The four-year grant from the federal Defense Advanced Research Projects Agency, or DARPA, will let researchers probe the basic science of lightning using the center’s unique rocket-triggered lightning capabilities, said Martin Uman, principal investigator and a UF distinguished professor of electrical and computer engineering.

Florida Tech will take the lead on the x-ray and gamma-ray observations of thunderclouds and lightning. Conducting the research are Professors Joseph Dwyer and Hamid Rassoul and Assistant Professor Ningyu Liu.

The grant, which began in June, will fund cutting-edge new instrumentation and research, including the world’s first x-ray camera for imaging lightning. The camera will not only take the first x-ray images of lightning, it will also take high-speed movies of lightning using the x-rays that lightning emits. Operating at 10 million frames per second, if successful, the camera will give researchers a detailed view into the inner workings of lightning.

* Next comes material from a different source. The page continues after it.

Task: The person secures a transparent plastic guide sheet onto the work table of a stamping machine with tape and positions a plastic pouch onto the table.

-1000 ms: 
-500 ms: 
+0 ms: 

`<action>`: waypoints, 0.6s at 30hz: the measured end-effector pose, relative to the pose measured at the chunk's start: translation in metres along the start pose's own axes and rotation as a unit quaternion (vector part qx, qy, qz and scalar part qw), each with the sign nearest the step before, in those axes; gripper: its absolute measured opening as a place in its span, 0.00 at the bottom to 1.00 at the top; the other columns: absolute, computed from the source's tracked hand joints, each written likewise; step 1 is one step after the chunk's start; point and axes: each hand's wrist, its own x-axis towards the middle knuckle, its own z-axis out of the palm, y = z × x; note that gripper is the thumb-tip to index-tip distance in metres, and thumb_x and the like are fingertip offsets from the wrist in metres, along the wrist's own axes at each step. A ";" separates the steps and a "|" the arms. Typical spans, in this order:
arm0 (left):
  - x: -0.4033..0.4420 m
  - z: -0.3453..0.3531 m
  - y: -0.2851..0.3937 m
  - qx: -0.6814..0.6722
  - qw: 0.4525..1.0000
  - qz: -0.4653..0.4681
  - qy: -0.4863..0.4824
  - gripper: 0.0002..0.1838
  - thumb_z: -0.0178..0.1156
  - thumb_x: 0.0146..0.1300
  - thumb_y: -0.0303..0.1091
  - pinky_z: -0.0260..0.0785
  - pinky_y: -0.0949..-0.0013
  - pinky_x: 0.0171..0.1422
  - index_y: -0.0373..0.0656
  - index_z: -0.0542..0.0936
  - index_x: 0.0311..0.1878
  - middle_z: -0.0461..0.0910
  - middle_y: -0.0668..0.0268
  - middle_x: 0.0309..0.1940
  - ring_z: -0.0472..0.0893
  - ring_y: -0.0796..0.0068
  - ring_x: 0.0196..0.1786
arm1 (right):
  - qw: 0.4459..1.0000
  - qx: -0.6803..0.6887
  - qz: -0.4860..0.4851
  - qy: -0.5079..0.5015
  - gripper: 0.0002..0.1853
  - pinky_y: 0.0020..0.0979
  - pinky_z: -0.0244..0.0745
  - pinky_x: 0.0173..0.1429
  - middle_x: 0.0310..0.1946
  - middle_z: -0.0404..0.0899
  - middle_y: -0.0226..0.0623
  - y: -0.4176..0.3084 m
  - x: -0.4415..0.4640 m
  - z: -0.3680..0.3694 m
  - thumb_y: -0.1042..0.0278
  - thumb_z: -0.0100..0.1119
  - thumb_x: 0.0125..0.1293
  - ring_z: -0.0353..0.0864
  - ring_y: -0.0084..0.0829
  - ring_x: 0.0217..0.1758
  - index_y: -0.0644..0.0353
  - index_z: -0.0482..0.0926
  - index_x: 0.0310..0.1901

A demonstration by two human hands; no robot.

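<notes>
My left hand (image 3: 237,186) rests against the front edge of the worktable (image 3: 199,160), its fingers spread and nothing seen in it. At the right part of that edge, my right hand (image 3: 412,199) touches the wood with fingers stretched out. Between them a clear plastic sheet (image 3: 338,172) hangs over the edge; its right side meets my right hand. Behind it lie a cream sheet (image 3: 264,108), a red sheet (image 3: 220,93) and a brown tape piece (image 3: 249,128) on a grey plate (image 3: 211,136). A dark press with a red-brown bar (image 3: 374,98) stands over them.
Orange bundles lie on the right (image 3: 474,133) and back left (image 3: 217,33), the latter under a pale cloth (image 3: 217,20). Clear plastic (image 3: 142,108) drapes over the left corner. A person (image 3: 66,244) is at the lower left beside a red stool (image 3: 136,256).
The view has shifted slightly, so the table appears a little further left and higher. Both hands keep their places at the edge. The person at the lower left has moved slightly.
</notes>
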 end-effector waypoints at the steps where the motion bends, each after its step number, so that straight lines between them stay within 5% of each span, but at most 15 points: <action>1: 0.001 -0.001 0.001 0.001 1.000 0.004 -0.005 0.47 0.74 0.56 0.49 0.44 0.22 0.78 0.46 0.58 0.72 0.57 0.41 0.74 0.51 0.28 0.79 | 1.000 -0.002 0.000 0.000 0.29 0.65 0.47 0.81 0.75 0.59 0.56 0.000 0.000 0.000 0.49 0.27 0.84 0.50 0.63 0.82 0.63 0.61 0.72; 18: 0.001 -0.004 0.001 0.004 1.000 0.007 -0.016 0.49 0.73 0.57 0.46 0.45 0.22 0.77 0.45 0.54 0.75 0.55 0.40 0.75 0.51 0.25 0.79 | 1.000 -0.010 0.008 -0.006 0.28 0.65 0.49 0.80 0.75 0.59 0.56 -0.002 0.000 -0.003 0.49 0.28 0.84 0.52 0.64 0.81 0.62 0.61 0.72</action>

Researchers at the lightning center, based at the Camp Blanding Army National Guard Base near Starke, fire wire-trailing rockets into storm clouds to trigger and study strikes. Investigations have spanned how to better protect electrical power lines, homes and airplanes to lightning’s root causes and characteristics. In recent years, a team from Florida Tech and UF was the first to document x-rays produced by triggered lightning. And late last year, the team published research on the possible radiation threat posed by lightning-produced x-rays to airline passengers and crews flying near storms.

Dwyer said the DARPA grant is aimed at exploring how lightning starts in the cloud, how it moves through the air, and how it connects to the ground.

“People are used to lightning and so sometimes forget how destructive it is. We have got these 50,000°F bolts striking at random all around us, carrying enough current to blow apart a tree. Yet, how lightning does what it does largely remains a mystery. We hope when we figure out how lightning works we will also learn how to make people safer,” he said.